By Alice Reid
Monday, January 7, 2008
Jasmine Colbert, a senior at Largo High School in Prince George's County, remembers last year's attack. Her leg swelled, the pain so excruciating she could not move. It was her third such crisis in as many months, and it sent Jasmine to Children's Hospital for the only relief available: a morphine drip.
Jasmine suffers from sickle cell disease. She's one of more than 1,000 patients enrolled in the hospital's Sickle Cell Clinic, one of the nation's largest targeting youngsters who suffer from the painful and often dangerous disease.
"I would get attacks sometimes five or six times in a month," said Jasmine, 17. Today she is one of the clinic's successes. Her clinic doctor, Deepika Darbari, is treating her with a medication called hydroxyurea, which doesn't work for everyone but does keep the worst symptoms at bay for Jasmine. She has not had a sickle cell crisis for a year.
Sickle cell disease, also known as sickle cell anemia, is an inherited condition that causes red blood cells to morph periodically from smooth, round shapes, able to slide easily through blood vessels, into sharp, jagged, sicklelike objects that mass together like debris in a fast-moving stream. The sickle cells clog blood vessels, blocking circulation to extremities and often major organs, causing extreme pain and sometimes permanently damaging parts of the body.
The disease primarily strikes African Americans, and there is no cure. With a high number of children at risk for the disease right outside the doors of Children's, doctors there are working hard to control the disease and relieve pain when a crisis strikes.
"Right now we don't have everything we need to block the sickle-ing of the red blood cells," said Darbari, who sees Jasmine and other patients once a month. Doctors use intravenous fluids, transfusions, anti-asthma medications, even warm whirlpool baths to try to stave off pain and damage from the disease. They also try to keep patients out of the hospital so their lives remain as normal as possible.
The disease can lead to strokes or lung damage. To help prevent that, the clinic's patients get aggressive screening.
"Our biggest concern is for the brain," Darbari said. "Stroke is quite common in young children with the disease." Children who are diagnosed with sickle cell disease at Children's routinely receive a follow-up test known as a transcranial Doppler. Basically, it measures the rate of blood flow in the brain, and as Darbari explained, a rapid rate indicates a danger of stroke. Such children immediately receive a blood transfusion.
Young children with the disease also take antibiotics routinely to ward off infections because the spleen -- an organ that fights infection -- is often damaged by the disease.

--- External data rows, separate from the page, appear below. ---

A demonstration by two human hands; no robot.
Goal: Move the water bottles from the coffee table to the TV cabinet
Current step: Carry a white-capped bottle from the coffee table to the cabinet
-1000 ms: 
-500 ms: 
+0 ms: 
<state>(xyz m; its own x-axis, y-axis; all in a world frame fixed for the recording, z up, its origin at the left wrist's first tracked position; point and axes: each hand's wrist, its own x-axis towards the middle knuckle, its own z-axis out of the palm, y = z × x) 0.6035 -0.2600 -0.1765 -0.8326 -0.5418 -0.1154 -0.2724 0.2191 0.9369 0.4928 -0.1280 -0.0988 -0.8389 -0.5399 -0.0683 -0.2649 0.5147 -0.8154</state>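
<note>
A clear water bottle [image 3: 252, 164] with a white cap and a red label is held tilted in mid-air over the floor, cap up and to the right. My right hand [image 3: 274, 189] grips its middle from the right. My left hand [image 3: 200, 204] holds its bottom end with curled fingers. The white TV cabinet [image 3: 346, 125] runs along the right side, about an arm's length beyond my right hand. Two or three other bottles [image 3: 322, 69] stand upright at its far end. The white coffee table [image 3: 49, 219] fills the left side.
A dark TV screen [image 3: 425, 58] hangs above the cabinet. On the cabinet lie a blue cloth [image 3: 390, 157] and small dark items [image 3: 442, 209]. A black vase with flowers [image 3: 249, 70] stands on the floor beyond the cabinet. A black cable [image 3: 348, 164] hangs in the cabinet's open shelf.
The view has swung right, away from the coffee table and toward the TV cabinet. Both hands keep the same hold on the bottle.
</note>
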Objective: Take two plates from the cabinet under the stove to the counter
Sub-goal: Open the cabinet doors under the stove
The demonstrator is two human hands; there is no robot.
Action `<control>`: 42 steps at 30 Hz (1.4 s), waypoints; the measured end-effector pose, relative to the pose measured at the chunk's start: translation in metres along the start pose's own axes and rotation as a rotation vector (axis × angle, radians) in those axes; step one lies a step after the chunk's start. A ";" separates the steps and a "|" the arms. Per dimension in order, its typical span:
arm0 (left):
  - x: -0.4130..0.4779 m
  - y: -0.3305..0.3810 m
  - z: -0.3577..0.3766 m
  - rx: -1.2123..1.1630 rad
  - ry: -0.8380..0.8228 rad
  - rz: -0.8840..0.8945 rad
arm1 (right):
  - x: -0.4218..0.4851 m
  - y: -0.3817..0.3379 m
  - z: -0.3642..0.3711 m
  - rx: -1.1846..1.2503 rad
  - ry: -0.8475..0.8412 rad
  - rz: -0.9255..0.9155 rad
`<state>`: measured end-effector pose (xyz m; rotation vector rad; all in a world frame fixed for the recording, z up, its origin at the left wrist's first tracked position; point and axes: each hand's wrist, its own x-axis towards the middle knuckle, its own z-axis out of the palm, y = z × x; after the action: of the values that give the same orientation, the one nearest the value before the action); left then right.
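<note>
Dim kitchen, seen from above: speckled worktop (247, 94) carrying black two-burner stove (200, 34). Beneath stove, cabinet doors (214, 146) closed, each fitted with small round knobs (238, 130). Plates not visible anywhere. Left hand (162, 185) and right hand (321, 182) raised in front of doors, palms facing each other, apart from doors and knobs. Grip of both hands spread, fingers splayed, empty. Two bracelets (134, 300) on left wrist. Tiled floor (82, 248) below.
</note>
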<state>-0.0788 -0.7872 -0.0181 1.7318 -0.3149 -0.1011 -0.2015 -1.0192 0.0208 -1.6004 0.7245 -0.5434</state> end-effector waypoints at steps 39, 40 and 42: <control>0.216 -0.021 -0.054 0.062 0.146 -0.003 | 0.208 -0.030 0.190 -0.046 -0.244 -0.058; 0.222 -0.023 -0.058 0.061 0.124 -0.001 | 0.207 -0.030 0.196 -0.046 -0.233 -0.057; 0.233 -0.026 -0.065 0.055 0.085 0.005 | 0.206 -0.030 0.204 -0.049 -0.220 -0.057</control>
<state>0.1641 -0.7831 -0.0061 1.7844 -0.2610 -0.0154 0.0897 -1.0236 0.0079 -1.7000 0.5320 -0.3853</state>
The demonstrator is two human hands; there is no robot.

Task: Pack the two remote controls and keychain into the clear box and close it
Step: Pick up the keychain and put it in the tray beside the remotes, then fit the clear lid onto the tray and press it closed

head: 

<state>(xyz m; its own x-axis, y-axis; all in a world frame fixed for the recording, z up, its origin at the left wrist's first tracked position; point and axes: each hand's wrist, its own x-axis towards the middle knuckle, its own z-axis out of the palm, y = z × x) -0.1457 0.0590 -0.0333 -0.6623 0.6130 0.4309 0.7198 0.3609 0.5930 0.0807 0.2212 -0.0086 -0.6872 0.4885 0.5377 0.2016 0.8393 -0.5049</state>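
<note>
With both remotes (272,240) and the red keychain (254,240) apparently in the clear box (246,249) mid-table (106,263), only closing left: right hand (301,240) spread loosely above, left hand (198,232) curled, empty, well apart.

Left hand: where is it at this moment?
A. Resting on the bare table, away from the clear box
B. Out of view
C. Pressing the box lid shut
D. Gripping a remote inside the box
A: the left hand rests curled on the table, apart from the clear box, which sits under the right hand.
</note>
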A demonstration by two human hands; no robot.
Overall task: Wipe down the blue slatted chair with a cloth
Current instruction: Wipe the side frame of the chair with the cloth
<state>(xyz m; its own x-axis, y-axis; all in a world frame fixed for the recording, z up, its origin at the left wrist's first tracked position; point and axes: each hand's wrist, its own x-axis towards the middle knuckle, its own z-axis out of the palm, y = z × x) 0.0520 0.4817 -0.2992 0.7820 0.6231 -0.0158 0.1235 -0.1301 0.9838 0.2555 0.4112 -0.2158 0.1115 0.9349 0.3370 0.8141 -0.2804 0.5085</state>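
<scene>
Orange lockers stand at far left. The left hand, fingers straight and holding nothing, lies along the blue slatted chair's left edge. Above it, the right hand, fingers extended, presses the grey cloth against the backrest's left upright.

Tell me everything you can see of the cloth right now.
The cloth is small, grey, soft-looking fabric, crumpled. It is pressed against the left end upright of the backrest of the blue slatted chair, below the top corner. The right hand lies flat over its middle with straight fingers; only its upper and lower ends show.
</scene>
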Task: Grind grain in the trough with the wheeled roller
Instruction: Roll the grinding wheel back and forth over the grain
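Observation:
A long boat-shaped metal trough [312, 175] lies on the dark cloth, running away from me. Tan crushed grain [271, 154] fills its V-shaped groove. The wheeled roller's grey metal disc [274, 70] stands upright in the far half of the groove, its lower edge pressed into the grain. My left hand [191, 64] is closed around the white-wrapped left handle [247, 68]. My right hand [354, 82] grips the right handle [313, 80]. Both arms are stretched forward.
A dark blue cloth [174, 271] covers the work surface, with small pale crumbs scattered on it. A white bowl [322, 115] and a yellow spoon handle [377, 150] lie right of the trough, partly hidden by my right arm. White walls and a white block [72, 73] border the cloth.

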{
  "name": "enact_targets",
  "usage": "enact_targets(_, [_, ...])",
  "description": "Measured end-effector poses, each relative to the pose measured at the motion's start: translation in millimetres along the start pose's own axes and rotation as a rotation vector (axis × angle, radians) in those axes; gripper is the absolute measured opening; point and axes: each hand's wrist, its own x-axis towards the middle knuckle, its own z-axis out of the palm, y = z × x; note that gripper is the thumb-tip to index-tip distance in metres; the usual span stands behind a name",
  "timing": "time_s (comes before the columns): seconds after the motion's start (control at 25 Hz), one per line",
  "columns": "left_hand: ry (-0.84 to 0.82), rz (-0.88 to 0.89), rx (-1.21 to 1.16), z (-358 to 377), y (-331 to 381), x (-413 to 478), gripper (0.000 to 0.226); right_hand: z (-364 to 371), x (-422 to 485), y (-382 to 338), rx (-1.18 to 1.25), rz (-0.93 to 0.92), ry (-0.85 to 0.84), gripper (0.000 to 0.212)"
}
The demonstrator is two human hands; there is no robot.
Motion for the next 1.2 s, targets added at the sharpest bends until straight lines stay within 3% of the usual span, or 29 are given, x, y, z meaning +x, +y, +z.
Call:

Darbari and her colleagues are searching for drugs that will keep patients out of crises and slow the progression of the disease. But many young people with the disease still suffer tremendous pain. The hospital hopes someday to establish a pain clinic to help children with various illnesses. For now, its anesthesiology team steps in to make sickle cell patients more comfortable. The goal is to get youngsters back home, back in school and back to being as carefree as they can be.How to Help
As the campaign to raise $500,000 for Children's Hospital moves into the homestretch, it's gratifying to see how generous so many of you have been. You've written checks as small as $8, as large as $3,000, and every one of them, no matter what the amount, is deeply appreciated. Twenty-one teachers and support staff members at Wolf Trap Elementary School in Vienna sent a group gift of $800. There have been gifts in honor of nieces and nephews, grandchildren, neighbors. The total now stands at $240,212.99.
One grandmother attached a note saying how thankful she is for the care her grandson received at Children's. Another contributed on the occasion of her twin grandchildren's safe delivery. Her gift, she wrote, is "for the next little one who needs a little help getting started in the world."
One reader celebrated her 40th birthday with a gift in appreciation for her good health. If you haven't yet been part of this campaign, it's not too late. You can simply write a check or money order payable to Children's Hospital and send it to Washington Post Campaign, P.O. Box 17390, Baltimore, Md. 21297-1390.
To donate online with a credit card, go to http://www.washingtonpost.com/childrenshospital. To contribute by phone using Visa or MasterCard, call 202-334-5100 and follow the instructions. All gifts are tax-deductible, as allowed by law.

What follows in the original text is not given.